• What to work on: Your answer must be an exact copy of the data, without any pictures.

======

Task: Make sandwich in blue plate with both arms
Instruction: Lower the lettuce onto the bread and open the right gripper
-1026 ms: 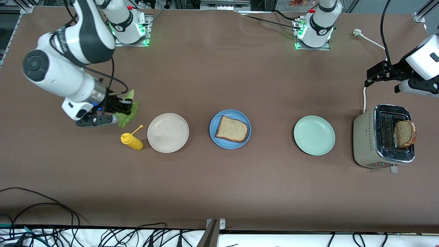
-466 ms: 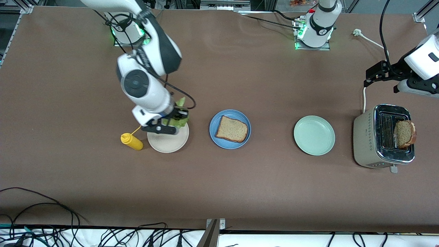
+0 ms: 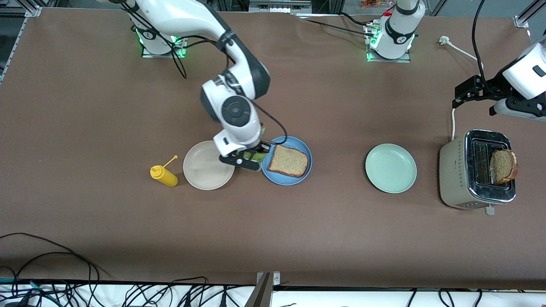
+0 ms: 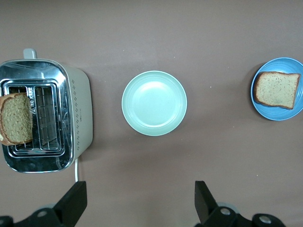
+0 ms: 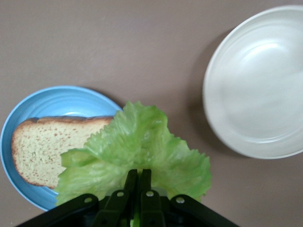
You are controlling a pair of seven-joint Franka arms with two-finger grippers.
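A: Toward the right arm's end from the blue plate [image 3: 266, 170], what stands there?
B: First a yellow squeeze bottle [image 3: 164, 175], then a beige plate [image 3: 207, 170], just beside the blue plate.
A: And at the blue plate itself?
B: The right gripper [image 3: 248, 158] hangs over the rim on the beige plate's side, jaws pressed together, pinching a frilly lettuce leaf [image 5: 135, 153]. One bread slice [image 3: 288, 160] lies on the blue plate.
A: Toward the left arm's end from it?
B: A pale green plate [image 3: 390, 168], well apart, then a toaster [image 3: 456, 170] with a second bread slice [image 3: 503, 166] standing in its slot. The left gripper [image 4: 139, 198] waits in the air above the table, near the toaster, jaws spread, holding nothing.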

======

• Your solution:
Task: Make sandwich in blue plate with both arms
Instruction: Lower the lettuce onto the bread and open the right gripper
-1026 ms: 
-466 ms: 
+0 ms: 
+0 ms: 
+0 ms: 
You are controlling a pair of seven-joint Franka arms with two-finger grippers.
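A: Toward the right arm's end from the blue plate [image 3: 266, 170], what stands there?
B: First a yellow squeeze bottle [image 3: 164, 175], then a beige plate [image 3: 207, 170], just beside the blue plate.
A: And at the blue plate itself?
B: The right gripper [image 3: 248, 158] hangs over the rim on the beige plate's side, jaws pressed together, pinching a frilly lettuce leaf [image 5: 135, 153]. One bread slice [image 3: 288, 160] lies on the blue plate.
A: Toward the left arm's end from it?
B: A pale green plate [image 3: 390, 168], well apart, then a toaster [image 3: 456, 170] with a second bread slice [image 3: 503, 166] standing in its slot. The left gripper [image 4: 139, 198] waits in the air above the table, near the toaster, jaws spread, holding nothing.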

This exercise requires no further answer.